Young Sam Morse wanted to be an artist and made money while attending Yale painting portraits. I think he was a bit of a looker. His father wanted him to go into bookselling, but you know kids–they want what they want. He painted, got married and had a few children.
Tragedy struck. While painting a commissioned work he received word –too late–that his beloved wife was ill and then dead.By the time he arrived home days later his wife had already been buried.
Sam was a sensitive and generous man. We can only imagine his grief and eventually his determination to invent a faster way to communicate across great distances.

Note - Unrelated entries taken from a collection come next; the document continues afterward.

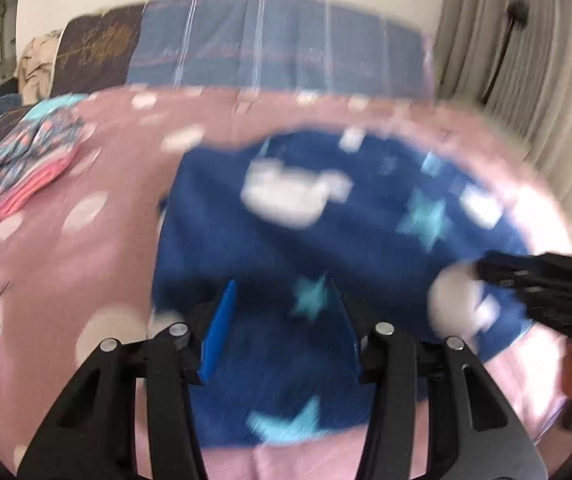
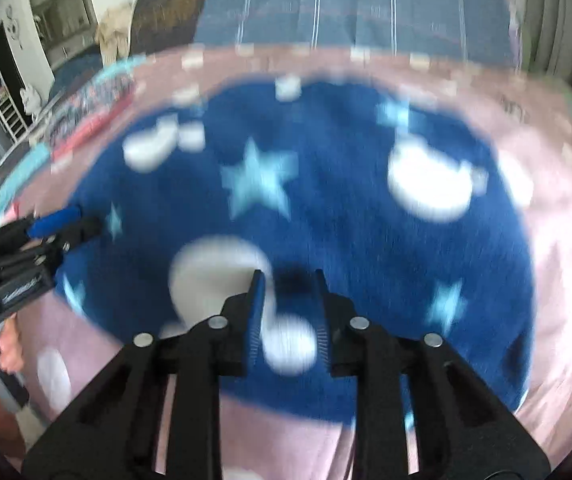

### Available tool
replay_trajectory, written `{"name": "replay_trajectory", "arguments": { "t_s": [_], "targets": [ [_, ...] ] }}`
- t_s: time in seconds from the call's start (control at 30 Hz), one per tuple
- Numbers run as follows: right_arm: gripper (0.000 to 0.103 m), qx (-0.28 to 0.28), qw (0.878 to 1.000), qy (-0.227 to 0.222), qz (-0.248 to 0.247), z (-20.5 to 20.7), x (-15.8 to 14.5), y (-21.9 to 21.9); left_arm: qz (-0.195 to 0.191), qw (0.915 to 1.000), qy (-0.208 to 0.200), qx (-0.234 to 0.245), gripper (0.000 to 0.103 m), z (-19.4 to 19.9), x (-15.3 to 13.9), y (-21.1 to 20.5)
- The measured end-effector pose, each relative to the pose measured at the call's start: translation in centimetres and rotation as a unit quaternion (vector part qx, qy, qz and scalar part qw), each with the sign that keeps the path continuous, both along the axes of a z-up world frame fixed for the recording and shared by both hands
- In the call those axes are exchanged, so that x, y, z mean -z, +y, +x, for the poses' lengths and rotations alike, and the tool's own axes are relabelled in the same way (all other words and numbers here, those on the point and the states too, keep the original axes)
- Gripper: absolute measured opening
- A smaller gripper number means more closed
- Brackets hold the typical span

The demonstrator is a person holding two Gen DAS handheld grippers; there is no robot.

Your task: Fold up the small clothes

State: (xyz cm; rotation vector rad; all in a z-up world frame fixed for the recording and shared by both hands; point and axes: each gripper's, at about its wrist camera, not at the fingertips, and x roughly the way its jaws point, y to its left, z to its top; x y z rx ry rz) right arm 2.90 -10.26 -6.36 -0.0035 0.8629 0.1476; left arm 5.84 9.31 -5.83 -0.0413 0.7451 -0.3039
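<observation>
A folded stack of patterned clothes [image 1: 33, 160] sits left on the pink dotted bed sheet [image 1: 85, 248]. The fuzzy blue star-printed garment [image 2: 326, 208] lies flat mid-bed under both spread, empty tools: left tool [image 1: 281, 312], right tool [image 2: 288, 292].

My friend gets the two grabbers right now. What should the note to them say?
Left gripper: open, holding nothing, over the near edge of the blue star garment.
Right gripper: open, holding nothing, over the same garment.
The garment lies spread on the pink bedspread; the pictures are blurred, so I cannot tell how far it is folded.
A pile of patterned clothes sits at the far left of the bed.
Left to do: probably grab the near edge and fold the blue one.
</observation>
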Motion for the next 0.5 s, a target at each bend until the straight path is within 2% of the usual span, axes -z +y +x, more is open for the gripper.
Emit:
{"name": "replay_trajectory", "arguments": {
  "t_s": [0.07,0.1,0.13,0.17,0.2,0.3,0.37,0.47,0.5],
  "targets": [
    [0.025,0.002,1.0,-0.027,-0.013,1.4,-0.5,0.8,0.001,0.9999,-0.007,0.008,0.048,1.5,0.1,-0.6],
    [0.025,0.007,1.0,-0.01,-0.013,2.7,0.6,1.0,0.015,0.9998,0.014,0.006,0.048,2.4,1.2,-0.9],
    [0.025,0.013,0.999,0.03,-0.009,4.1,2.3,1.0,0.032,0.998,0.054,0.0,0.048,3.7,3.4,-1.2],
    [0.025,0.018,0.998,0.059,0.008,5.0,4.0,0.7,0.034,0.9974,0.063,0.002,0.048,4.2,4.9,-1.2],
    [0.024,0.029,0.998,0.051,0.028,5.3,4.7,0.2,0.045,0.9983,0.037,0.008,0.048,3.7,5.2,-1.4],
    [0.023,0.023,0.998,0.064,0.015,5.3,2.6,0.5,0.072,0.9971,0.025,0.012,0.048,2.7,4.3,-2.2],
    [0.019,0.022,0.998,0.052,0.038,6.0,0.4,0.3,0.059,0.9978,0.028,0.013,0.048,2.8,3.8,-2.1],
    [0.019,0.031,0.999,-0.022,0.001,9.1,-3.3,1.0,0.015,0.9992,0.035,0.01,0.049,3.4,2.8,-1.4],
    [0.02,0.035,0.999,-0.022,0.0,10.7,-3.5,1.1,0.011,0.9992,0.037,0.007,0.051,3.7,2.8,-1.3]
  ]
}}
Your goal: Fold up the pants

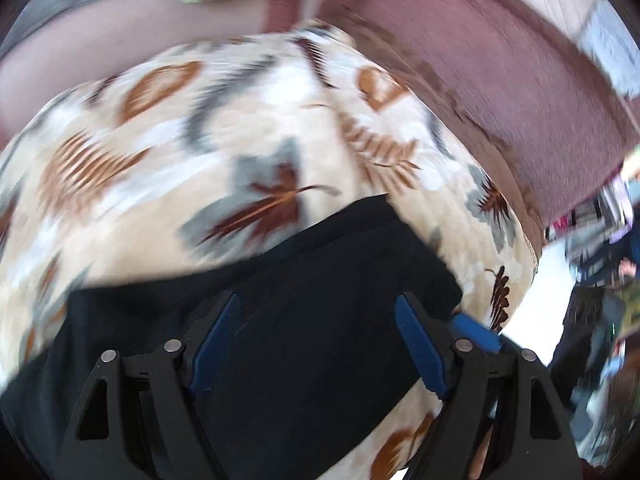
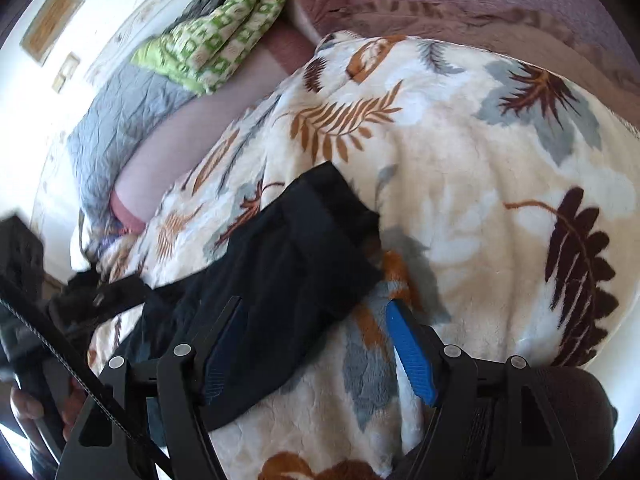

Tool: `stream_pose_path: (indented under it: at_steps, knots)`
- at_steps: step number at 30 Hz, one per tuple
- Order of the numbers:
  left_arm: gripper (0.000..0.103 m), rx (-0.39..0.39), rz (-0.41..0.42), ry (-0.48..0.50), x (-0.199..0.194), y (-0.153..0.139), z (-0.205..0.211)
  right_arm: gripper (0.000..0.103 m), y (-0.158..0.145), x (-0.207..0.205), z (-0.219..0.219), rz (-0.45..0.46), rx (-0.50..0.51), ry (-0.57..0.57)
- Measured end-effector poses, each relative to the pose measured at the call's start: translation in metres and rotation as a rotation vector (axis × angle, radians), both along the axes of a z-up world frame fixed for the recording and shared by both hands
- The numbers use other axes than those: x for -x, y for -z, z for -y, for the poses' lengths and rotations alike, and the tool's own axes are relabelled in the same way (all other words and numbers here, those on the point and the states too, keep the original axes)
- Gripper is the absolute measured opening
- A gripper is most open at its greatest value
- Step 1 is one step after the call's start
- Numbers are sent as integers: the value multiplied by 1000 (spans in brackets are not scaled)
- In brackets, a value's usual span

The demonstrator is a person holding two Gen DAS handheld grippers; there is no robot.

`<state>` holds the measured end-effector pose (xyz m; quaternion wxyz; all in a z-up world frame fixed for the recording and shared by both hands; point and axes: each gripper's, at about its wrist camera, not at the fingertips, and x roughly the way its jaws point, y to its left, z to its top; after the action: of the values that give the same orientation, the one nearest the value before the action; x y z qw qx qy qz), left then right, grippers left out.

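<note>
Lying on cream fleece blanket with brown leaf print (image 2: 460, 208), dark navy fabric pants (image 2: 288, 256) run diagonally ahead of right gripper (image 2: 316, 344), passing its left finger. Left gripper (image 1: 318, 344) nearer, fabric filling finger gap. Both spread wide, gripping nothing.

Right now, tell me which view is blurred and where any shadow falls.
Left wrist view: motion blur smears the leaf-print blanket and the room edge. Right wrist view: mostly sharp; the black pants cast a shadow onto the blanket beside them; the white wall at upper left is overexposed.
</note>
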<state>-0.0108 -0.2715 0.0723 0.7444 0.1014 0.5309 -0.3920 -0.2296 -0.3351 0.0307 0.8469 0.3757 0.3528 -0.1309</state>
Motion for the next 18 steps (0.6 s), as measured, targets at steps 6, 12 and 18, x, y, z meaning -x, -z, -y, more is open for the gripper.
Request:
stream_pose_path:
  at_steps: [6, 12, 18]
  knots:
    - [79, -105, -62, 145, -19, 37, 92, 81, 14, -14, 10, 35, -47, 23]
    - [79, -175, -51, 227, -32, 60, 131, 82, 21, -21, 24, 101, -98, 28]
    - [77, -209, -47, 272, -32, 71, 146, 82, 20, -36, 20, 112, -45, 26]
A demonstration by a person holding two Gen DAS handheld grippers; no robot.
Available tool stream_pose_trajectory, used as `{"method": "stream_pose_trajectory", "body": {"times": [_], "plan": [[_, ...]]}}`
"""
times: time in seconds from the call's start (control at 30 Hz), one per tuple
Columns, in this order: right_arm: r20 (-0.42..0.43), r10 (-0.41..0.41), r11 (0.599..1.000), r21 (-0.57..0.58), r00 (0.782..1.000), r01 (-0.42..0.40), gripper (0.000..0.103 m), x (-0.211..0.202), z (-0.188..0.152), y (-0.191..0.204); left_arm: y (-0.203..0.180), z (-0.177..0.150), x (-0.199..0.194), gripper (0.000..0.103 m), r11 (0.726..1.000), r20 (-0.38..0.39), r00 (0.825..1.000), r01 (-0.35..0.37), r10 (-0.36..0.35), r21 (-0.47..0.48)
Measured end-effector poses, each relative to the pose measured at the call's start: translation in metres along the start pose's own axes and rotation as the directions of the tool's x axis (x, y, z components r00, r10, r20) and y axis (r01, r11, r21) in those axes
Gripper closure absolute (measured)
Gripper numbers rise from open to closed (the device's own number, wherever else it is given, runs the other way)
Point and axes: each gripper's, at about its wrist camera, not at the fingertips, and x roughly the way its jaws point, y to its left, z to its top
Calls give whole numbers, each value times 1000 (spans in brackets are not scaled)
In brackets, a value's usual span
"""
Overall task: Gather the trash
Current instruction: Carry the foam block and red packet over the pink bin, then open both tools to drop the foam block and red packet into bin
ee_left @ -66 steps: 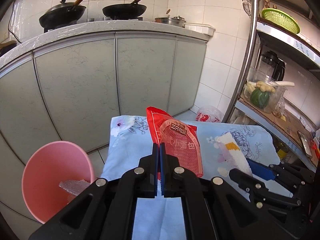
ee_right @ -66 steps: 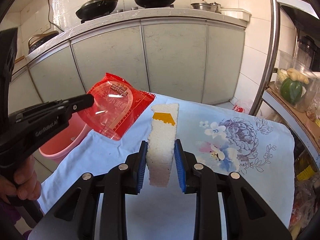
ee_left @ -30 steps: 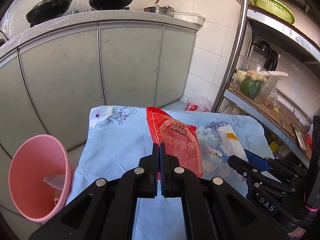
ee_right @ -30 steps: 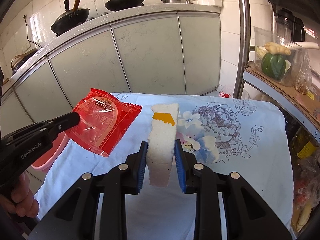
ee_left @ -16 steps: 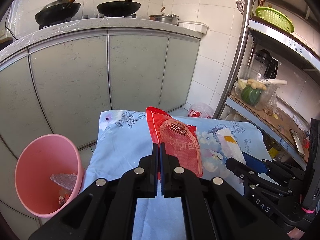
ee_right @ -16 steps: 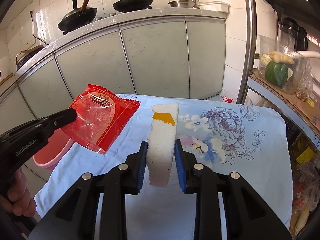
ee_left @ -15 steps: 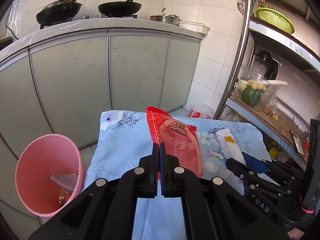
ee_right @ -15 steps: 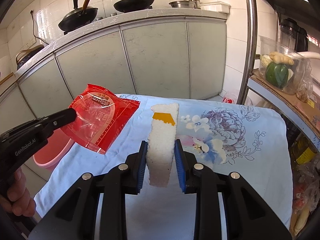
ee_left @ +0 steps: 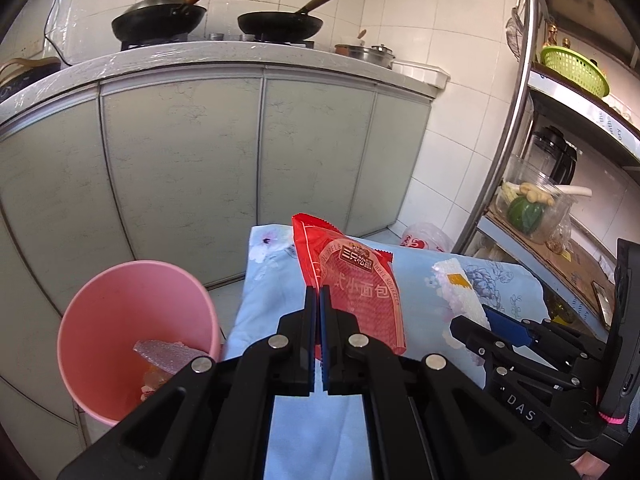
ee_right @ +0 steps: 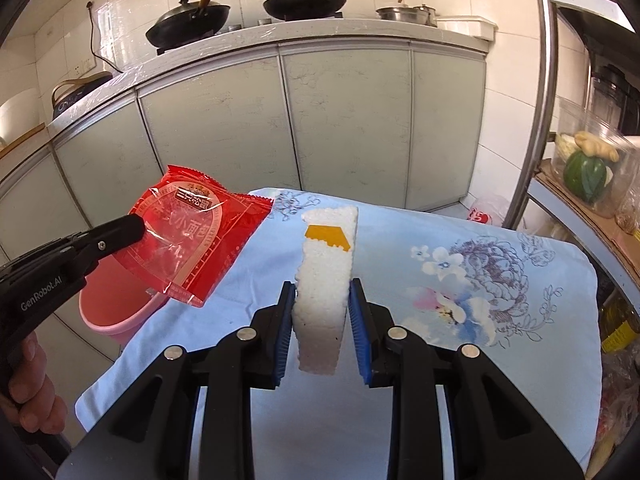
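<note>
My left gripper (ee_left: pixel 319 296) is shut on a red snack wrapper (ee_left: pixel 356 288) and holds it in the air above the table's left edge. The wrapper also shows in the right wrist view (ee_right: pixel 192 236). My right gripper (ee_right: pixel 322 300) is shut on a white foam piece (ee_right: pixel 326 264) with an orange patch, held over the table; the foam also shows in the left wrist view (ee_left: pixel 456 292). A pink bin (ee_left: pixel 116 320) stands on the floor left of the table, with some trash inside. In the right wrist view the bin (ee_right: pixel 112 312) is partly hidden behind the wrapper.
The table carries a light blue floral cloth (ee_right: pixel 460 264). Grey kitchen cabinets (ee_left: pixel 180 168) with woks on top stand behind. A metal shelf rack (ee_left: pixel 516 128) with jars and vegetables stands at the right. A white plastic bag (ee_left: pixel 424 238) lies on the floor beyond the table.
Both grippers keep their hold. The left gripper has swung a little to the left, so the pink bin sits closer and more central in its view.
</note>
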Motion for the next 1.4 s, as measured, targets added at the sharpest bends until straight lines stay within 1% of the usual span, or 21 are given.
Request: {"method": "stream_pose_trajectory", "body": {"times": [0.17,0.37,0.57,0.67,0.93,1.07,1.23,1.4], "plan": [[-5,38,999,-30,999,-38,75,6,7,20,22,-1,-8,102,999,22,999,-48,49,-25],[-5,96,991,-94,995,-96,75,14,17,52,52,-4,-18,102,990,37,991,-129,131,-65],[-27,174,976,-126,984,-176,75,26,27,83,82,-7,-27,102,973,47,977,-205,210,-104],[-42,222,963,-145,974,-225,75,34,33,100,102,-12,-33,102,960,43,967,-242,250,-138],[-90,286,936,-187,954,-298,75,57,41,142,143,-29,-35,102,927,1,946,-318,325,-196],[-140,312,920,-201,940,-336,75,75,35,164,157,-40,-31,102,913,-34,937,-346,347,-216],[-197,318,909,-214,928,-357,75,97,30,186,170,-50,-22,102,898,-75,927,-375,368,-231],[-225,317,909,-204,921,-363,75,114,31,196,178,-57,-15,102,885,-99,917,-399,387,-241]]}}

“Samuel F.B. Morse, named professor of sculpture and painting at NYU in 1832, perfected his invention of the telegraph in the old University building. Morse’s first successful demonstration of the telegraph occurred in Washington Square on January 24, 1838. About ten miles of copper wire was coiled on drums in the laboratory of his aide and collaborator, Professor Lewis Gale, leading out into the square, and wrapping itself around several trees, before returning inside the University Building. Although Morse’s invention would not be practically implemented until 1844, the painter and scientist had started NYU’s long tradition of innovation.” NYU website
We never know where grief will lead us. We rarely consider when taking a picture or painting a portrait of a loved one that one day it will be all we have of them. Young Susan in the painting above grew up to marry a man with a sugar plantation in Puerto Rico. She grew increasingly unhappy and boarded a ship to return to her father only to be lost at sea.
First message via telegraph in the United States: “What hath God Wrought?”